Your assignment
Output all the data below verbatim.

Supplied material
____
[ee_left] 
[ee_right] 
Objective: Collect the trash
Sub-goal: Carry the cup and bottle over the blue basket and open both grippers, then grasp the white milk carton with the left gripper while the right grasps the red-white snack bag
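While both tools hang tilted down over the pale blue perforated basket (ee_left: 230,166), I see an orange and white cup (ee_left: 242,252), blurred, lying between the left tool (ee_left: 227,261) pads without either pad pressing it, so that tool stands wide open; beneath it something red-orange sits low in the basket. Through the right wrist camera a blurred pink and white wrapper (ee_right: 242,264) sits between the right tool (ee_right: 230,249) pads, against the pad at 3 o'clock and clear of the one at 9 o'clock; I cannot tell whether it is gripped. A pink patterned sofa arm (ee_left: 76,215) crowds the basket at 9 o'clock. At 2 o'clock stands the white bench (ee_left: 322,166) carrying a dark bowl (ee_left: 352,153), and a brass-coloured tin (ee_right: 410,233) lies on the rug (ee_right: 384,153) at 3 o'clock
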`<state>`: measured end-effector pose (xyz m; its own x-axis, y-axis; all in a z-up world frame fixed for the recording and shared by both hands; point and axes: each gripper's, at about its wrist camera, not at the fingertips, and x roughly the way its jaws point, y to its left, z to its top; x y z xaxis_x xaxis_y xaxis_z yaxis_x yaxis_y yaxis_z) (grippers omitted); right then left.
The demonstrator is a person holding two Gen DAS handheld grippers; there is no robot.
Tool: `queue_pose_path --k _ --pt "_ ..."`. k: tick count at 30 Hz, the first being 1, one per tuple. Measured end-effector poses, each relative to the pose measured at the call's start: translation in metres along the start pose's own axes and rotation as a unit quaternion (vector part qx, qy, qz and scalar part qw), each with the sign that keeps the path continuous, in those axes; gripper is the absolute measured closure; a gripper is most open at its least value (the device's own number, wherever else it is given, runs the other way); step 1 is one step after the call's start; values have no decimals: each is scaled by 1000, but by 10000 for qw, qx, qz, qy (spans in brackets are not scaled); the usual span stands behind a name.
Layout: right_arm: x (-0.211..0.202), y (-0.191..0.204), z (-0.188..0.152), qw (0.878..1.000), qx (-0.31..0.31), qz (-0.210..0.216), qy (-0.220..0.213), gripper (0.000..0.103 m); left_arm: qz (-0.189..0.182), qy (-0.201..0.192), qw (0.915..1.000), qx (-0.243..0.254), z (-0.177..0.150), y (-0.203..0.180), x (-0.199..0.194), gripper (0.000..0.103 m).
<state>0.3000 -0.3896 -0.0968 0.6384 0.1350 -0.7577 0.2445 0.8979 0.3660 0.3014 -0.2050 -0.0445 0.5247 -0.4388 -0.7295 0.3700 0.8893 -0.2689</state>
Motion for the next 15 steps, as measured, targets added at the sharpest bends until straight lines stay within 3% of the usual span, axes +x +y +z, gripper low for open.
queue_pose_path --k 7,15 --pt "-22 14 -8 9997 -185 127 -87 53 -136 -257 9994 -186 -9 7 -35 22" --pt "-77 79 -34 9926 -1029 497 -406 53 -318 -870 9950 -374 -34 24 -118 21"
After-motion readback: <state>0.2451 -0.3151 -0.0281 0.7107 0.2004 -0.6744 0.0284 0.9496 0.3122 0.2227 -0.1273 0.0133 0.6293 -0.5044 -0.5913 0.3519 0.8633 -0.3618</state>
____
Written reply
[ee_left] 
[ee_right] 
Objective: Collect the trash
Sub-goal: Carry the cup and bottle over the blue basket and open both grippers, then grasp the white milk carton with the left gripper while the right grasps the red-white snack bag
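While both tools hang tilted down over the pale blue perforated basket (ee_left: 230,166), I see an orange and white cup (ee_left: 242,252), blurred, lying between the left tool (ee_left: 227,261) pads without either pad pressing it, so that tool stands wide open; beneath it something red-orange sits low in the basket. Through the right wrist camera a blurred pink and white wrapper (ee_right: 242,264) sits between the right tool (ee_right: 230,249) pads, against the pad at 3 o'clock and clear of the one at 9 o'clock; I cannot tell whether it is gripped. A pink patterned sofa arm (ee_left: 76,215) crowds the basket at 9 o'clock. At 2 o'clock stands the white bench (ee_left: 322,166) carrying a dark bowl (ee_left: 352,153), and a brass-coloured tin (ee_right: 410,233) lies on the rug (ee_right: 384,153) at 3 o'clock
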`<state>`: measured end-effector pose (xyz m; its own x-axis, y-axis; all in a z-up world frame fixed for the recording and shared by both hands; point and axes: each gripper's, at about its wrist camera, not at the fingertips, and x roughly the way its jaws point, y to its left, z to its top; x y z xaxis_x xaxis_y xaxis_z yaxis_x yaxis_y yaxis_z) (grippers omitted); right then left.
The demonstrator is a person holding two Gen DAS handheld grippers; there is no robot.
Tool: `queue_pose_path --k _ --pt "_ ..."`. k: tick count at 30 Hz, the first being 1, one per tuple. Measured end-effector poses, each relative to the pose measured at the call's start: translation in metres along the start pose's own axes and rotation as a unit quaternion (vector part qx, qy, qz and scalar part qw), each with the sign that keeps the path continuous, in those axes; gripper is the absolute measured closure; a gripper is most open at its least value (the device's own number, wherever else it is given, runs the other way); step 1 is one step after the call's start; values have no decimals: each is scaled by 1000, but by 10000 for qw, qx, qz, qy (spans in brackets are not scaled); the usual span stands behind a name.
Layout: right_arm: x (-0.211..0.202), y (-0.191..0.204), z (-0.188..0.152), qw (0.878..1.000), qx (-0.31..0.31), qz (-0.210..0.216), qy (-0.220..0.213), gripper (0.000..0.103 m); left_arm: qz (-0.189..0.182), qy (-0.201..0.192), qw (0.915..1.000), qx (-0.243..0.254), z (-0.177..0.150), y (-0.203..0.180), x (-0.199..0.194), gripper (0.000..0.103 m).
<state>0.3000 -0.3896 -0.0968 0.6384 0.1350 -0.7577 0.2445 0.8979 0.3660 0.3014 -0.2050 -0.0445 0.5247 -0.4388 -0.7295 0.3700 0.8893 -0.2689</state>
Motion for the next 15 steps, as measured, targets added at the sharpest bends until straight lines stay within 3% of the usual span, axes +x +y +z, gripper low for open.
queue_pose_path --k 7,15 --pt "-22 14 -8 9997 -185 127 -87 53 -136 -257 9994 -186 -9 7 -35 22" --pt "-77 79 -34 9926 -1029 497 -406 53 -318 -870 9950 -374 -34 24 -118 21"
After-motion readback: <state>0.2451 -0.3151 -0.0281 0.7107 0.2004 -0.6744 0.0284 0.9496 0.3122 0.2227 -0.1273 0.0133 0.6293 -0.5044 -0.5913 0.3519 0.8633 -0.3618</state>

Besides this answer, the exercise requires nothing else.